Lord love 'ee, poor boy! did hope to make a three bottle man of 'ee, if couldn't make any thing else."

The baronet tossed off his bumper, and immediately refilled his glass, which was indeed his invariable habit, when, drawing his chair nearer to his son's, and hemming loudly and lustily, as if to clear his voice for a long oration, he thus proceeded.

“Look 'ee, my dear boy, Meg and I,—call her Meg now, 'cause she ai'nt here,-Meg and I have had a deal o'talk about 'ee; both very unhappy to find 'ee so glum and dumpish, and we've settled it's all because 'ee haven't got any business or occupation.
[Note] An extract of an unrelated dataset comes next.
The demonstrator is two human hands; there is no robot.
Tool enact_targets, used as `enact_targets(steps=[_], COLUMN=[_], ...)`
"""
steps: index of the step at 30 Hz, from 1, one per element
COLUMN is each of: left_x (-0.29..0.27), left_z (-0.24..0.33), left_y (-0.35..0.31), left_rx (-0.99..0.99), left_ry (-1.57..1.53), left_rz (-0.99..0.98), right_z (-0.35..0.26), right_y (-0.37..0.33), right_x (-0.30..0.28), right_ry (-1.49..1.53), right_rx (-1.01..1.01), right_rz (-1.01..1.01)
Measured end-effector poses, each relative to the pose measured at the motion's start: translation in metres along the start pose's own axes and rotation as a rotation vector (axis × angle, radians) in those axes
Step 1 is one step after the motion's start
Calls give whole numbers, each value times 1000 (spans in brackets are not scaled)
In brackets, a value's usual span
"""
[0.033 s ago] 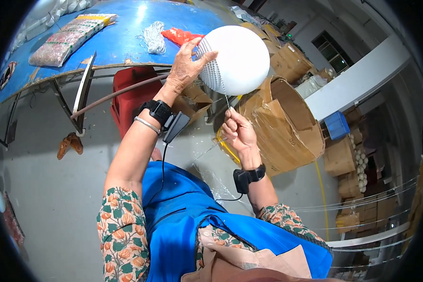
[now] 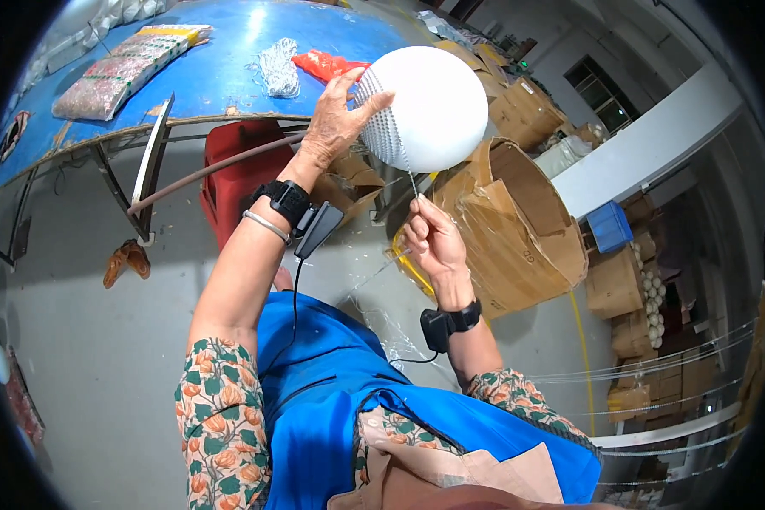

Every young man ought to be employed. Idleness root of all evil. Devil tempts other men, but idlers tempt him. No pains no gains. Bad day's work when 'ce refused to come into the firm of Middleton, Thwaytes, and Hobson. Only chap in all England that wouldn't have jumped mast-high at such an offer."

"Of this, Sir, I am perfectly aware, and I hope not ungrateful for your intended kind

ness; but I stated my reasons so fully at the time"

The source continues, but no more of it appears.